The 81 and 103 kW 2,0-litre TDI engines (250 and 320 Nm torque respectively) also pull with more than enough gusto. There is also an 81 kW, 155 Nm 1,6-litre petrol engine available in Panel Van and Crew Bus derivatives. A VW-slick five-speed manual is available with the lower-powered vehicles, while drivers of the high-output TDI enjoy VW’s superb six-speed DSG transmission.
So, other than the smart, mildly updated appearance, what is new? To begin with, VWSA has revised the range to include the Panel Van and Crew Bus for commercial customers (Caddy accounted for 72,4 percent of this market in 2015) and the Trendline and Alltrack, which replaces Cross Caddy, for those looking to use it privately (54,8 percent market share in 2015).
The Panel Van will be available in a “Sport” version, too, which adds certain luxuries for buyers who might also want to use their van privately, or for leisure activities.
The Caddy 4 is not short on luxuries.

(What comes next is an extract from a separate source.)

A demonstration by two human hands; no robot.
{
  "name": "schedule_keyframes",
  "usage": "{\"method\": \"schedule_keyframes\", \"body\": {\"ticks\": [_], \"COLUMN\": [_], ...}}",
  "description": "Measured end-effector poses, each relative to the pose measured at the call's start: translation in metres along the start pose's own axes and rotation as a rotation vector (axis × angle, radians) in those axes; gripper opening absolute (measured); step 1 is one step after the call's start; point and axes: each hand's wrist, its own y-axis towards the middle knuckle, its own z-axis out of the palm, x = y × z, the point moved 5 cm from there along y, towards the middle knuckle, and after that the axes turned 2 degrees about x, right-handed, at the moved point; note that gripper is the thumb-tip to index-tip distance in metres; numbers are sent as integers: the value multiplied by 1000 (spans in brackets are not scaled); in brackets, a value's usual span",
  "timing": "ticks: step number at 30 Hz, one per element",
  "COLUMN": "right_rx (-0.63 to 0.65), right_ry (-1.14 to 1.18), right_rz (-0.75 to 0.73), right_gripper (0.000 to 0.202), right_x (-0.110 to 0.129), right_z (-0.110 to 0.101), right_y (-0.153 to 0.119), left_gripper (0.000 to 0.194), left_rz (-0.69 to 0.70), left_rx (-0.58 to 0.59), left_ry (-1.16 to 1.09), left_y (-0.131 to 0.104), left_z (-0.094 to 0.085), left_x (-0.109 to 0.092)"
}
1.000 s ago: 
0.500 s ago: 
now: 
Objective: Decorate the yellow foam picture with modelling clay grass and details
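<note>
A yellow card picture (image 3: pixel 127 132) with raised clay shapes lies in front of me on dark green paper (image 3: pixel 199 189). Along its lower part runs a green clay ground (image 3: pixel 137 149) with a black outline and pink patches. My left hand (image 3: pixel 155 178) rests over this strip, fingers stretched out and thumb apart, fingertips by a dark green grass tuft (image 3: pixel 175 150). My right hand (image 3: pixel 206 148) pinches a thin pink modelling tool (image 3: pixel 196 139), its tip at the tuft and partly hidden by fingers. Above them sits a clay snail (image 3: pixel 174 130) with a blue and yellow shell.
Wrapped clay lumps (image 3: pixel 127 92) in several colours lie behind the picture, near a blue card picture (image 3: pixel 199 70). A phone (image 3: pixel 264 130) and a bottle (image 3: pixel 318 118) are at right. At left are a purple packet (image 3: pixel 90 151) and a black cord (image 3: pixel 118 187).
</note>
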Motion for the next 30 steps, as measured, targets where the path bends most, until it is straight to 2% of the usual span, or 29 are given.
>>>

A range of infotainment systems are available; touch screen in Trendline models, for example, but what will really impress is the high level of driver-assistance technology.
This begins with the Automatic Post-Collision Braking System, which brakes the Caddy when it is involved in an accident to reduce the risk or severity of a secondary collision, while the Driver Alert System monitors steering input above 65 km/h to detect when the driver might be fatigued.
Parking is also made easier by the inclusion (on models with a raising tailgate) of a wide-angle rear-view camera with parking sensors. VW has taken this a step further, though, creating the 360° Optical Parking System. This gives a graphical representation of the vehicle from above, which allows the driver to easily manoeuvre the vehicle into a gap.
Pricing starts at R226 800 for the Crew Bus 1.6i, and goes to R399 300 for the Maxi Trendline 2.0 TDI DSG. Panel Van and Crew Bus models come standard with a two-year/unlimited kilometres warranty, while the Trendline and Alltrack are covered for three-years/120 000 km. A three-year/60 000 km Automotion Service Plan is standard on all but the 1.6i (optional).
The recent emergence of stiffer competition in the Caddy’s segment has surely made VW sit up and take notice. While 70 percent of the Caddy’s make-up is new, the focus on quality and technology will certainly do a lot to keep buyers in VW showrooms.